101-an antenna module; 102-a front cover; 103-rear cover; 104-OCA; 105-a touch sensor; 106-a display unit; 107-protective coating; 201-a substrate; 202-a metal conductive film; 203-photoresist; 204-mask plate; 301-a resin film; 302-UV coating; 303-a nano convex structure male die; 304-a groove; 305-a conductive layer; 100-mobile phone; 11-rear cover; 12-a main board; 10-a cover plate assembly; 1-cover plate; 2-shading mask plate; 3-a catalyst layer; 4-an antenna; 5-a protective layer; 6-organic polymer layer.

Detailed Description

First, an application scenario of the present application is introduced: with the development of communication technology, the available space inside the terminal equipment is smaller and smaller, and better signal transceiving efficiency can be obtained by forming the antenna on the cover plate. However, the conventional antenna forming process cannot meet the requirement for arranging the antenna on the cover plate, and the formed antenna cannot meet the ideal signal transceiving effect.

Based on this, the present invention provides an antenna forming method and a cover assembly 10, the antenna forming method is used to form an antenna 4 on a surface of a cover 1, and finally obtain the cover 1 with the antenna 4 as shown in fig. 4a, 4b or 4c, the structure of the cover 1 in fig. 4a, 4b or 4c can be as shown in fig. 4d, the cover 1 has two opposite surfaces, the antenna 4 can be formed on an outer surface 1a (for example, shown in fig. 4 a) of the cover 1, can be formed on an inner surface 1b (for example, shown in fig. 4 b) of the cover 1, and can also be formed with the antenna 4 on both surfaces (for example, shown in fig. 4 c). As shown in fig. 4a, 4b, or 4c, a catalyst layer 3 is further formed on the surface of the cover plate 1 on which the antenna 4 is formed, the antenna 4 is formed on the catalyst layer 3, and a protective layer 5 covering the antenna 4 is further formed on the surface of the antenna 4.

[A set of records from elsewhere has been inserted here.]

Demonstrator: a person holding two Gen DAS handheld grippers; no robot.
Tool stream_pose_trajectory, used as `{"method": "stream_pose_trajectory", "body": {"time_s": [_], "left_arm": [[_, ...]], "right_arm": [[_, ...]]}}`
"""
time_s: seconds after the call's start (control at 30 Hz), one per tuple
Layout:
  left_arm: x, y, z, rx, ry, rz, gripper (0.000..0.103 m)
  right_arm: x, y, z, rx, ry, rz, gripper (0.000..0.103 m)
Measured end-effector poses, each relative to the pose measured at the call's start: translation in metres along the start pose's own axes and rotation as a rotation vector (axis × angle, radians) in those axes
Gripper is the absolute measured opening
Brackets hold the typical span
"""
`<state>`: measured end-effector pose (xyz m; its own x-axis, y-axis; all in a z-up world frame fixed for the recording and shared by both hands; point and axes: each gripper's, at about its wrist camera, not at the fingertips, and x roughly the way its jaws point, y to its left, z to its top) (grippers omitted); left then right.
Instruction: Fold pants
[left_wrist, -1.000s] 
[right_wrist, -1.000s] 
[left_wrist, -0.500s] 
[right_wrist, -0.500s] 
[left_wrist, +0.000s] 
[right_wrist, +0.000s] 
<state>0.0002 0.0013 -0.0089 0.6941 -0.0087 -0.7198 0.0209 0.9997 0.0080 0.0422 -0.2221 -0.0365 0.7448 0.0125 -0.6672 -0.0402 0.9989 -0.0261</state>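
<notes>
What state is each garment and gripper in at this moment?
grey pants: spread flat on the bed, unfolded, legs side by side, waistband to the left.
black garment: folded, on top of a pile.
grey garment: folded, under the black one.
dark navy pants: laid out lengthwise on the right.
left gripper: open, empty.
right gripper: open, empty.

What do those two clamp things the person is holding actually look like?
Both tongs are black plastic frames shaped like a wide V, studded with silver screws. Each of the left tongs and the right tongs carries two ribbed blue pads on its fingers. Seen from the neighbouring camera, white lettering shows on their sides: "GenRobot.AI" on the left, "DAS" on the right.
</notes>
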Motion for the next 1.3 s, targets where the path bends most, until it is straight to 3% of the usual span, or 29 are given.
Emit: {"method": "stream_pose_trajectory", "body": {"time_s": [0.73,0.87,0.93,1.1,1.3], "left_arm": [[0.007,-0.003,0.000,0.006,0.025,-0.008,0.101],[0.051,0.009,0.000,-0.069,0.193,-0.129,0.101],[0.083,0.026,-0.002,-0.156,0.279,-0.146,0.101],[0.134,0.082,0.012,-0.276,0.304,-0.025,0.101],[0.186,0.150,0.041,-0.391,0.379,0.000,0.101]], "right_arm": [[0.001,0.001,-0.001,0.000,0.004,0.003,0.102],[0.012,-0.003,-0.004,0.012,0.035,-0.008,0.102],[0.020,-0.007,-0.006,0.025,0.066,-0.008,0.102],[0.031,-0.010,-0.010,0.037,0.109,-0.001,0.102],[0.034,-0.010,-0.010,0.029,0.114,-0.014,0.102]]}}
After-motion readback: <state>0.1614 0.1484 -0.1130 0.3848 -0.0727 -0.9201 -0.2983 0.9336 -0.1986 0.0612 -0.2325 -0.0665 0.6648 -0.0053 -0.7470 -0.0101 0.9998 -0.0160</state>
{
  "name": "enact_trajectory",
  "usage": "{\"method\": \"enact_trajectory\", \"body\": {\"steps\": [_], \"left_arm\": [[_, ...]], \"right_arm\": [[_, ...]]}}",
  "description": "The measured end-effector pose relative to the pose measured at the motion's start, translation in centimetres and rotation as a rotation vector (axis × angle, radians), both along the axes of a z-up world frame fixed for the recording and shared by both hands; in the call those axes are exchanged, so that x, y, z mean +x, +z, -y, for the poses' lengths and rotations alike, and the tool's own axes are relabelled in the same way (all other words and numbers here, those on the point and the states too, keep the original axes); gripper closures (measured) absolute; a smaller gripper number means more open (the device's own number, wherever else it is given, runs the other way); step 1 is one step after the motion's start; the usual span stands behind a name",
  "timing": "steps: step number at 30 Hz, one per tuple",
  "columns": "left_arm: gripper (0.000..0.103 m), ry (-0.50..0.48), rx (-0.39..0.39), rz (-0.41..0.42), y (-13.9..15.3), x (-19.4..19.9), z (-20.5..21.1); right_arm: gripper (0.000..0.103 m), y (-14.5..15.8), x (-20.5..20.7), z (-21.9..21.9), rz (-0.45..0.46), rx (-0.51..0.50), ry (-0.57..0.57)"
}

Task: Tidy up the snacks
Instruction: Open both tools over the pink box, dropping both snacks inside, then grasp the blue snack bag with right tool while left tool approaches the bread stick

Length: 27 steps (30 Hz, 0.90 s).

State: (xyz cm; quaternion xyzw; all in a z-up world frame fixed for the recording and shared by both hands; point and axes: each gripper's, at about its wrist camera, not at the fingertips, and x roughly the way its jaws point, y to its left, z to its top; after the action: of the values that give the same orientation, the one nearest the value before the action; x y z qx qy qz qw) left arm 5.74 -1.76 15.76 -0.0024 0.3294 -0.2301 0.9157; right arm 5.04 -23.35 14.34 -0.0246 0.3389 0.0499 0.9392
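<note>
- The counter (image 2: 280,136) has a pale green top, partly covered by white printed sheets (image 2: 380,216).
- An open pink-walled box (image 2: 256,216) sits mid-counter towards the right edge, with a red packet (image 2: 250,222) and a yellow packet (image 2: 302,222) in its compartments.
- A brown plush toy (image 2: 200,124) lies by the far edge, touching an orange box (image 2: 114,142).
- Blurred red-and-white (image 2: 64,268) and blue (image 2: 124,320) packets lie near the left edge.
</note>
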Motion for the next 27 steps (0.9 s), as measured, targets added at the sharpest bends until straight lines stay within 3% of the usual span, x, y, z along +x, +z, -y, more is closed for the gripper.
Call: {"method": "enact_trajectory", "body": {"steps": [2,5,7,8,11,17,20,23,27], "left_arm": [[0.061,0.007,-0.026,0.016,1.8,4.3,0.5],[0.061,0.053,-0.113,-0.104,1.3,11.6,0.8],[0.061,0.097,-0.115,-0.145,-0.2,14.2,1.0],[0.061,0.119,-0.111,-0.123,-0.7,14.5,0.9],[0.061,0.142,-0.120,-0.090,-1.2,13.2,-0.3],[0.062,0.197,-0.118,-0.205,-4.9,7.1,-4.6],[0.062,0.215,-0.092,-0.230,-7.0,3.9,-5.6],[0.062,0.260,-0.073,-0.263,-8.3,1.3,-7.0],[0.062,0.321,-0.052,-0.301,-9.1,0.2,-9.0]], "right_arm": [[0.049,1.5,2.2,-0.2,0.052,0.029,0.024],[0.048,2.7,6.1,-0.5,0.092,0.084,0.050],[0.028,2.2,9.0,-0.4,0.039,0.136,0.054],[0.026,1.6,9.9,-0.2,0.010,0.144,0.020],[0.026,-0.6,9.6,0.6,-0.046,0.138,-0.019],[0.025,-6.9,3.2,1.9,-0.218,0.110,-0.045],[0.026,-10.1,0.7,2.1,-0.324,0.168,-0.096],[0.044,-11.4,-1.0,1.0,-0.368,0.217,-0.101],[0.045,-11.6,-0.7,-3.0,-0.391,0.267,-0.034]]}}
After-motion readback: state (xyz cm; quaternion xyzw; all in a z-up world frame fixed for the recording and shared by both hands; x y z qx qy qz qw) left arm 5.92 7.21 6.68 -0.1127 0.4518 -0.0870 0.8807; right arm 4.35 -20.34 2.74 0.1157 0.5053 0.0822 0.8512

It will be appreciated that the surface of the cover plate 1 in fig. 4a, 4b or 4c is planar; if the cover 1 has a structure as shown in fig. 4e, and the outer surface 1a and the inner surface 1b are both curved surfaces, the structure of the cover assembly 10 obtained by forming the antenna 4 on the cover 1 can be shown in fig. 4f or fig. 4g (the structure in which the antenna 4 is formed on both surfaces of the cover 1 is not shown here); if the cover 1 has a three-dimensional structure as shown in fig. 4h, and both the outer surface 1a and the inner surface 1b are three-dimensional structures, the structure of the cover assembly 10 obtained by forming the antenna 4 on the cover 1 can be as shown in fig. 4i and 4j (the structure in which the antenna 4 is formed on both surfaces of the cover 1 is not shown here either). Therefore, the antenna forming method provided by the embodiment of the application does not limit the structure of the cover plate 1, and has strong adaptability. It will be appreciated that the structures shown in fig. 4a, 4b, 4c, 4f, 4g, 4i and 4j, i.e. the cover plate assembly 10 provided in this embodiment, are several embodiments; in the above illustration, the protective layer 5 is formed on the surface of the antenna 4 to cover the antenna 4. It is understood that the structure of the catalyst layer 3 is omitted in fig. 4a, 4b, 4c, 4f, 4g, 4i, and 4j for clarity of illustration.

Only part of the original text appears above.